CRITICAL ANALYSIS & HISTORICAL Context

2TR Timeline

SYNOPSIS

2TR Synopsis

The Black Power Movement

“Freedom is heavy. You got to put your shoulder to freedom. Put your shoulder to it and hope your back hold up.” — Memphis, Two Trains Running In Two Trains Running, Sterling mentions a rally for Black Power that is taking place to celebrate Malcolm X’s 40th birthday. When he puts up a flyer for the rally at the diner, Memphis gets angry. Memphis has been living and working in the white man’s world for many years to survive. How can a rally restore his freedom? To understand this conflict between Sterling and Memphis one needs to understand the history of the Black Power Movement.

Following the assassinations of Malcolm X and Dr. Martin Luther King Jr., many young radicals like Sterling became disillusioned about the effectiveness of nonviolent civil disobedience. The federal government was slow to act, and African Americans were being oppressed, beaten and killed while waiting and fighting for their rights. Many African Americans were dissatisfied, even angry, with the pace of change.

The Black Power Movement of the 1960s and the 1970s emerged as a political and social movement whose advocates believed in racial pride, selfsufficiency and equality for all people of black and African descent. The slogan “Black Power” signaled that some activists were shifting from seeking civil rights to demanding national liberation. Many Black Power activists argued that desegregation was insufficient. Only through the deconstruction of white power structures could a space be made for a Black political voice.

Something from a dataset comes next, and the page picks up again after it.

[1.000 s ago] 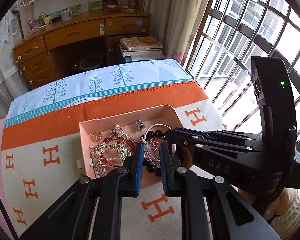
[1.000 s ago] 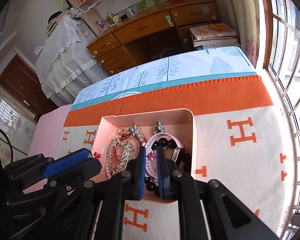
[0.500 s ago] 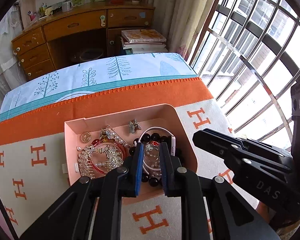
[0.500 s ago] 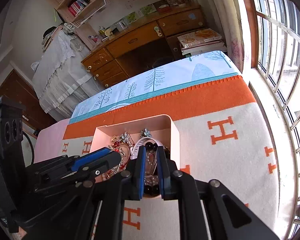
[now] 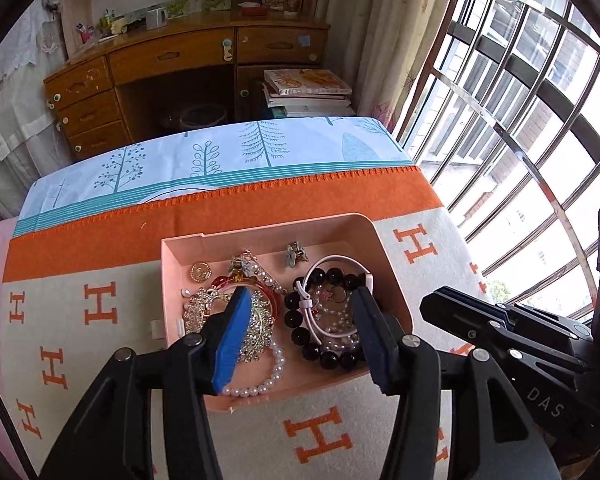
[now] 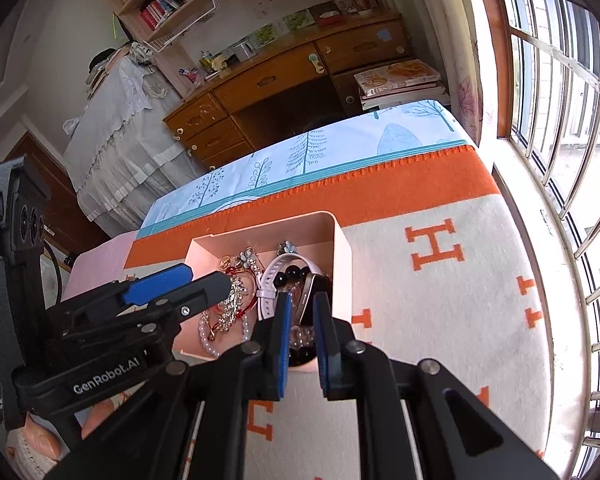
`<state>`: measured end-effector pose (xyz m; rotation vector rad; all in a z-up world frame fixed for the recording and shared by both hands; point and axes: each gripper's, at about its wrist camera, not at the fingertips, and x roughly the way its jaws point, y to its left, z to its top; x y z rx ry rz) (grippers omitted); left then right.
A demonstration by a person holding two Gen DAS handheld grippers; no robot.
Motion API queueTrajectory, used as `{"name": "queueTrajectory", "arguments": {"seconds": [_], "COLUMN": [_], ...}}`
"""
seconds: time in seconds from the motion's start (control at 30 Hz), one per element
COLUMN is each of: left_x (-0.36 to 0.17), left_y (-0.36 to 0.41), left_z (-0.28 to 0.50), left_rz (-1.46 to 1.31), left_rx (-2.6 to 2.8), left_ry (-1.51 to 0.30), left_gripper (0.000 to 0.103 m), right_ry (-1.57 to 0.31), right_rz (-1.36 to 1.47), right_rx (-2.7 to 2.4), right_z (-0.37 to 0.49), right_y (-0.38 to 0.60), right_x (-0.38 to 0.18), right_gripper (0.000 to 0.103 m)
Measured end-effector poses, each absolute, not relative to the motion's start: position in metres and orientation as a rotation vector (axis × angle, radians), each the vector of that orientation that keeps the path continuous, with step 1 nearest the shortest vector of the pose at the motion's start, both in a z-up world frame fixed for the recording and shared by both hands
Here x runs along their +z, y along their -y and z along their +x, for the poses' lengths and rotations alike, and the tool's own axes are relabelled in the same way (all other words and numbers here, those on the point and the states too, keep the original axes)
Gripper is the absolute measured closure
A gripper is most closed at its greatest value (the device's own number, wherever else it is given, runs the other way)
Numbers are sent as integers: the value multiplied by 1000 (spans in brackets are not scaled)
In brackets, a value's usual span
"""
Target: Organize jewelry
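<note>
With my left gripper (image 5: 296,332) spread wide over the jewelry (image 5: 260,312) heaped in the pink box (image 5: 384,240) on the bed and my right gripper (image 6: 302,338) nearly closed on nothing, tangled strands could snag and lift together.

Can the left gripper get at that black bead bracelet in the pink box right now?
Probably yes: the left gripper is open above the pink box, the black bead bracelet lies uncovered between its fingers, though tangled with the white watch strap.
</note>
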<state>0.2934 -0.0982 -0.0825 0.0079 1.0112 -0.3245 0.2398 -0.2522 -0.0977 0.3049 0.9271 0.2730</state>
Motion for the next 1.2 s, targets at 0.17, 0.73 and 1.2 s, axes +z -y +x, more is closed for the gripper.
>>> {"name": "queueTrajectory", "arguments": {"seconds": [0.17,0.73,1.2], "left_x": [-80,-69,-52], "left_y": [79,-18,-59], "left_z": [263,141,62], "left_rz": [-40,-79,-92], "left_rx": [-271,-105,9], "left_ry": [-970,-899,-831], "left_gripper": [25,8,1], "right_ry": [-922,-869,-817], "right_rz": [290,220,116], "right_rx": [294,368,400], "right_z": [221,137,60], "right_y": [248,204,151], "right_x": [-98,-87,-68], "right_gripper": [92,71,69]}}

The Black Power Movement also sought to celebrate Blackness and restore positive images of Black people from the negative stereotyping in the larger society. Soon, African-American students began to celebrate Black culture openly. Black women who once straightened their hair to conform to white beauty standards were now sporting afros to demonstrate their pride in African heritage. Phrases like “Black is beautiful” and “Say it loud, I’m Black and I’m proud” also emerged.

Leadership in the Civil Rights Movement

The period from 1955 to 1968 is known as the Civil Rights Movement. Though the 13th Amendment officially abolished slavery, it didn’t end discrimination against African Americans or their rights being denied on a day-to-day basis. Different ideas of how to achieve equality and end racial prejudice emerged. At the forefront of the movement were two charismatic leaders — Malcolm X and Dr. Martin Luther King, Jr.

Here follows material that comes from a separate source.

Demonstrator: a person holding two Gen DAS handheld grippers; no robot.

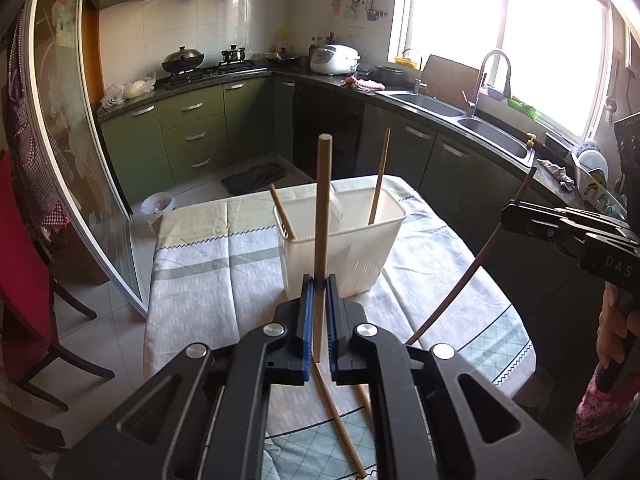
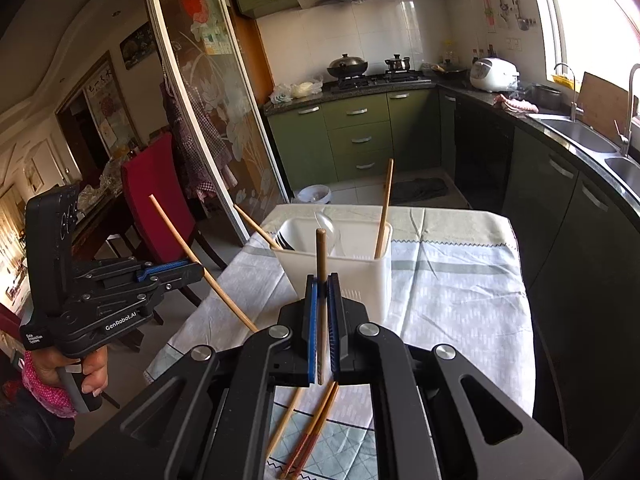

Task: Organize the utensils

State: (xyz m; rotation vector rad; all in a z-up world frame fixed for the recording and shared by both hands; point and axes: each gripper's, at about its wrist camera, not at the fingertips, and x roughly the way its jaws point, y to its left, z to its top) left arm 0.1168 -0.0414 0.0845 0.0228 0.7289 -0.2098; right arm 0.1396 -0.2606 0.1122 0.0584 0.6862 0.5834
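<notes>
My left gripper (image 1: pixel 319 280) is shut on a pale wooden chopstick (image 1: pixel 323 200) that stands upright above the table. My right gripper (image 2: pixel 322 279) is shut on a darker chopstick (image 2: pixel 321 252), also upright. Just beyond both grippers a white plastic utensil holder (image 1: pixel 348 256) (image 2: pixel 352 276) stands on the clothed table (image 1: pixel 208 280). Two chopsticks (image 1: pixel 380 176) (image 1: pixel 282 212) lean in the holder, and a clear spoon (image 2: pixel 326 220) shows inside. Each wrist view shows the other gripper from the side, the right gripper (image 1: pixel 506 216) and the left gripper (image 2: pixel 199 270), each holding its stick slanted. Loose chopsticks (image 2: pixel 310 432) (image 1: pixel 340 424) lie on the cloth below the grippers.
A red chair (image 2: pixel 156 200) and a glass sliding door (image 2: pixel 208 120) stand left of the table. Green cabinets with a sink (image 1: pixel 492 136) run along the right. A white bin (image 1: pixel 157 203) and a dark mat (image 1: pixel 256 178) lie on the floor beyond the table.
</notes>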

Dr. Martin Luther King, Jr. believed in civil disobedience and nonviolent resistance. King was convinced that enduring insults, physical violence, and imprisonment would eventually gain national attention. When he was assassinated in 1968, the nonviolent action thrust of the Civil Rights Movement continued, but with less frequency and publicity.

Malcolm X, on the other hand, believed in self-defense and in a radical, anti-white position. He preached a message of Black Pride, self-help and separatism. The foremost proponent of Black Power and Black Nationalist philosophies, Malcolm X appealed to the AfricanAmerican middle class, especially the young. He was a mesmerizing speaker, and his analysis of white racism and hypocrisy also energized poor urban dwellers, ex-convicts, and street people, who had experienced the contempt of white society first hand. He was a member of the Nation of Islam (Black Muslims).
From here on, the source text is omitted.